* The problem: Answer with one number: the count of lines in the listing below that hold the word "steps".

*** Opening of Supplied information ***

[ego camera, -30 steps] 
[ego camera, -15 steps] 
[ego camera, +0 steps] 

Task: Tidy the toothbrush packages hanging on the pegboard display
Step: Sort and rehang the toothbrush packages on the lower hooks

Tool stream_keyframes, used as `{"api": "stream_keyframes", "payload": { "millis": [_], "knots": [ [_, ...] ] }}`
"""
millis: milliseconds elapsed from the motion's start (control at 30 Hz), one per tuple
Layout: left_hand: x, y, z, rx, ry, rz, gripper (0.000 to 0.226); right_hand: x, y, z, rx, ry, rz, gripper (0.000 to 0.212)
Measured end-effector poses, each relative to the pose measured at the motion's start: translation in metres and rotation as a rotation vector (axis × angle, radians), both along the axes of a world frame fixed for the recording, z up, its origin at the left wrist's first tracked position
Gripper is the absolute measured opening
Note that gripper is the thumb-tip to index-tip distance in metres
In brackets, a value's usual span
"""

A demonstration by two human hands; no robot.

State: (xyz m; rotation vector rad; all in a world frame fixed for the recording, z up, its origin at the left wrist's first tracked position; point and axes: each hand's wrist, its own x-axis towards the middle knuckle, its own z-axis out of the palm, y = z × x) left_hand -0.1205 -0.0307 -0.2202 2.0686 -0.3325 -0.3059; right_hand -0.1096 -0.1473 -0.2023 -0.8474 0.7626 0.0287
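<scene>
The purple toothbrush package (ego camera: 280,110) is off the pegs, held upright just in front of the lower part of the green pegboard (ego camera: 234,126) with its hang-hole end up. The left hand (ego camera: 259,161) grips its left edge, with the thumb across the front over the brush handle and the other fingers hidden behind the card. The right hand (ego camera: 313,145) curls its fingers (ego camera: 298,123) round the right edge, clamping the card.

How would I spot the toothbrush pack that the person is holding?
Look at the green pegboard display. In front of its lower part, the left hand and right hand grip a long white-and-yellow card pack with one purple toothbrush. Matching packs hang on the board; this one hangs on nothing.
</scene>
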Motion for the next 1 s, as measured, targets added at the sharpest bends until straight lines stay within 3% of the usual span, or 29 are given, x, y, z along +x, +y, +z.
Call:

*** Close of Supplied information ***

* Task answer: 3